One or at least two refrigeration modules 1 may be provided. The refrigeration assembly 1 may be a separate air cooling device, a separate water cooling device, or a combined water and air cooling refrigeration device.

As shown in fig. 3, the refrigeration assembly 1 includes a block-shaped refrigeration module 17, the top of the refrigeration module 17 is a cold end and is attached to the pan bottom 33 of the reagent pan 3, that is, the refrigeration assembly 1 is attached to the pan bottom 33 through the refrigeration module 17 to conduct cold with solid. The air duct 4 is covered on the outer side of the hot end of the refrigeration module 17, and air can flow into the air duct 4 through an air inlet 41 on the air duct 4 and flow out of an air outlet 42 of the air duct 4 after flowing through the hot end of the refrigeration module 17. Through the arrangement of the air duct 4, an air flowing cavity is formed between the pan bottom 33 of the refrigerating reagent pan 3 and the air duct 4, and the refrigerating module 17 can be cooled by air.

In addition, the pan bottom 33 of the reagent pan 3 is provided with a water outlet communicated with the air duct 4, and the air duct 4 is provided with a water pocket 44 for receiving water discharged from the water outlet and evaporating by heating of the refrigeration module 17. Condensed water is generated after the interior of the reagent pot 3 is refrigerated, and the condensed water can be discharged out of the reagent pot 3 through the water outlet and enter the air duct 4 and is received and stored by the water pocket 44 in the air duct 4.

In this embodiment, during the comdenstion water drainage into pocket 44 that the refrigeration produced in the reagent pot 3, because the hot junction of refrigeration module stretches into in wind channel 4, comdenstion water in pocket 44 evaporates under the high-temperature gas effect in wind channel 4, need not to set up the comdenstion water in the pipeline exhaust wind channel 4 in addition, can make the comdenstion water in the reagent pot 3 conveniently realize discharging and handling, in addition, the evaporation process can absorb the heat and make the interior ambient temperature in wind channel 4 reduce, the ambient temperature in wind channel 4 reduces and helps refrigerating module 17 to dispel the heat, can improve refrigeration efficiency.

Furthermore, the cooling module 2 is disposed inside the reagent pot 3, and at least a part of the wall surface of the cooling module 2 is attached and fixed on the pot bottom 33 of the reagent pot 3. The cooling module 2 extends into the central through hole of the reagent disk 32, and the reagent boxes 34 on the reagent disk 32 are sequentially placed around the cooling module 2. The refrigeration component 1 is arranged outside the reagent pot 3, and at least part of the wall surface of the refrigeration component 1 is attached and fixed on the pot bottom 33 of the reagent pot 3.

In this embodiment, add cold module 2 that looses in reagent pot 3, refrigeration subassembly 1 cools off the pot bottom 33 of reagent pot 3, and the pot bottom 33 of reagent pot 3 is cooled off cold module 2 through the quick cold-conducting ability between the solid, and then carries out the large tracts of land by loosing cold module 2 and put in the central point of reagent dish 32 and loose cold in reagent pot 3, and refrigeration efficiency is higher.

Further, at least part of the water pocket 44 is located right below the refrigeration module 17, and the close-range heating can accelerate the heating efficiency of the refrigeration assembly 1 on the condensed water in the water pocket 44.

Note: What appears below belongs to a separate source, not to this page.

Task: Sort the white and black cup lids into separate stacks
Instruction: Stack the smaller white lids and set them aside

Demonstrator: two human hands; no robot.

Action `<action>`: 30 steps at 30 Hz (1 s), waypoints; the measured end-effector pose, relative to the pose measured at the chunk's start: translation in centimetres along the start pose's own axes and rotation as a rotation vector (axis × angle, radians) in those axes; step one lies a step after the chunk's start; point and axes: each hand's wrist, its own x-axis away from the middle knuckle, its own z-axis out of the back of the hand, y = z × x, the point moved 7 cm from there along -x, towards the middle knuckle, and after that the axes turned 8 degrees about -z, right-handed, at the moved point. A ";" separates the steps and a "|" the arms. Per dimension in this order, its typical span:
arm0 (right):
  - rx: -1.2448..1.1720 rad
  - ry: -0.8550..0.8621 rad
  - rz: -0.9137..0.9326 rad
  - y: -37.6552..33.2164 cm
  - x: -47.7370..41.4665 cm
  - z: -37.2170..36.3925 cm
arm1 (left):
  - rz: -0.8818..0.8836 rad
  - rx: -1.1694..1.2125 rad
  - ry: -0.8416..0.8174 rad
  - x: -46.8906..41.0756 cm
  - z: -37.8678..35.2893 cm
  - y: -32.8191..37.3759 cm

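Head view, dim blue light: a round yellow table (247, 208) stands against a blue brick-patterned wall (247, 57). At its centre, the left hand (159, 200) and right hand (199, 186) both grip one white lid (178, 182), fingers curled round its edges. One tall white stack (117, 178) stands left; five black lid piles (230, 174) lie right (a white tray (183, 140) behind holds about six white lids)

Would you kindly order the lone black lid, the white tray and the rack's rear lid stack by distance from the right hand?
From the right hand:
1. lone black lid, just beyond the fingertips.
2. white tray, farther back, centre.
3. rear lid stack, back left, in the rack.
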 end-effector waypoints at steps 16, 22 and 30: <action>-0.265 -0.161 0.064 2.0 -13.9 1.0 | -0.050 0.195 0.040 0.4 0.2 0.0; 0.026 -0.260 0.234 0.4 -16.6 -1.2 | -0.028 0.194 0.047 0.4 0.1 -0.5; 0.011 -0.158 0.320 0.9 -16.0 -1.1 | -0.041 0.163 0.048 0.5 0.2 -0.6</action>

Further, the refrigeration assembly 1 further includes a refrigeration module fan 13 disposed at the air inlet 41 and/or the air outlet 42, so that the refrigeration module 17 is forced to cool by the refrigeration module fan 13. As shown in fig. 3, the refrigeration module fan 13 is disposed at the air inlet 41 to draw cold air into the air duct 4, the refrigeration module fan 13 drives the air in the air duct 4 to flow, and the arrow indicates the flow direction of the air, so as to continuously cool the refrigeration module 17 to ensure continuous refrigeration. Of course, in other embodiments, the refrigeration module fan 13 may not be provided, and the refrigeration may be performed by natural flow of wind, or the hot end of the refrigeration module 17 may be provided with a liquid cooling pipe for liquid cooling.

Further, the refrigeration module 17 includes leading cold plate 15, refrigeration piece 16, refrigeration module heat pipe 11 and the refrigeration module radiator 14 that set gradually from top to bottom, leads the laminating of cold plate 15 and is fixed in the pot bottom 33 of reagent pot 3, and refrigeration module radiator 14 stretches into in wind channel 4.

As shown in fig. 6 and 7, the cooling module heat pipe 11 conducts heat at the hot end of the cooling fin 16 to the cooling module radiator 14 through phase change. The refrigeration module radiator 14 is the hot end of the refrigeration module 17, and the outer surface of the refrigeration module radiator 14 is specifically provided with fins which are cooled in the air duct 4. The cold guiding plate 15 is the cold end of the refrigeration module 17 and is fixed at the bottom 33 of the reagent pot 3, the cold guiding plate 15 transmits the cold air at the cold end of the refrigeration sheet 16 to the bottom 33 of the reagent pot 3, and the cold air on the bottom 33 circulates in the reagent pot 3 under the action of the cold scattering module 2, so that the air cooling and the temperature reduction are realized, and the refrigeration is uniform.

Further, as shown in fig. 3, the reagent pot 3 is fixed above the mounting substrate 35, the mounting substrate 35 is provided with a mounting through hole, and the air duct 4 is connected below the mounting substrate 35. The refrigeration module 17 is inserted into the installation through hole, the upper end of the refrigeration module 17 extends upwards to be connected with the pan bottom 33, the lower end of the refrigeration module 17 extends downwards to enter the air duct 4, and a heat insulation material 12 can be arranged between the refrigeration module 17 and the wall of the installation through hole. By attaching the air duct 4 to the mounting substrate 35 instead of directly to the reagent pan 3, there is no need to change the structure of the reagent pan 3 due to the mounting requirements of the air duct 4.

Further, the top surface of the air duct 4 is provided with an installation opening 43, the refrigeration module 17 extends into the air duct 4 through the installation opening 43, and the installation opening 43 is hermetically connected to the installation substrate 35. As shown in fig. 4 and 5, the mounting opening 43 is hermetically connected to the mounting substrate 35, so that the air cannot flow out or into the air duct 4 through the mounting opening 43, and after the air duct 4 is mounted in the reagent pot 3, the rest parts except the air inlet 41 and the air outlet 42 are designed in a closed manner, thereby improving the utilization rate of the cold air.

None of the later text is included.